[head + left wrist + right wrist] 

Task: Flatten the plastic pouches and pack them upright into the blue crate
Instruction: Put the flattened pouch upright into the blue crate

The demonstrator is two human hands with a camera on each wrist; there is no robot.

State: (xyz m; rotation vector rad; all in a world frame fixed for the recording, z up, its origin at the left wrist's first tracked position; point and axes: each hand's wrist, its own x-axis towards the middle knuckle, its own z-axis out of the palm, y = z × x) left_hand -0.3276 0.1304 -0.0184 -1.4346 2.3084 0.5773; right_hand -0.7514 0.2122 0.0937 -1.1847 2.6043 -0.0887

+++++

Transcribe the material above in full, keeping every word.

- RESPONSE BELOW
[head + left wrist + right wrist] 

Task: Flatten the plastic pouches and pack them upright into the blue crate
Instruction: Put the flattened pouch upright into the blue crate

The demonstrator is two human hands with a camera on each wrist; there is no robot.

State: (xyz m; rotation vector rad; all in a world frame fixed for the recording, z up, its origin at the left wrist's first tracked position; point and axes: each hand's wrist, its own x-axis towards the middle knuckle, its own z-axis out of the palm, y = z × x) left_hand -0.3276 0.1304 -0.0184 -1.4346 2.3084 0.5773; right_hand -0.7514 0.2122 0.0937 -1.1847 2.6043 -0.0887

Work on the exercise is now concluded.